Moving among the low bushes, we saw more white-flesh white. But we saw only glimpses. And then I saw a flat white surface that I realized with a shock was a human hand, dragging along the ground. A hand with outstretched fingers.

"Jesus," Bobby said, staring through the binoculars.

"What? What is it?"

"It's a body being dragged," he said. And then, in a funny voice, he said, "It's Rosie."

DAY 6
10:58 P.M.

Gunning the bike, I took off with Mae, running along the edge of the ridge until it sloped down toward the streambed floor. Bobby stayed where he was, watching Rosie's body. In a few minutes I had crossed the streambed to the other bank, and was moving back toward his light on the hill.

Mae said, "Let's slow down, Jack."

So I slowed down, leaning forward over my handlebars, trying to see the ground far ahead. Suddenly the radiation counter began to chatter again.

"Good sign," I said.

We moved ahead. Now we were directly across from Bobby on the ridge above. His headlamp cast a faint light on the ground all around us, sort of like moonlight. I waved for him to come down. He turned his vehicle and headed west. Without his light, the ground was suddenly darker, more mysterious.
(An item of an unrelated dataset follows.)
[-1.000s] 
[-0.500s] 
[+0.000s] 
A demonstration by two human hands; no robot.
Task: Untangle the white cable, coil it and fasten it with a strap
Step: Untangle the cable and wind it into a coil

And then we saw Rosie Castro.

Rosie lay on her back, her head tilted so she appeared to be looking backward, directly at me, her eyes wide, her arm outstretched toward me, her pale hand open. There was an expression of pleading-or terror-on her face. Rigor mortis had set in, and her body jerked stiffly as it moved over low shrubs and desert cactus.

She was being dragged away-but no animal was dragging her.

"I think you should turn your light off," Mae said.

"But I don't see what's doing it… there's like a shadow underneath her…"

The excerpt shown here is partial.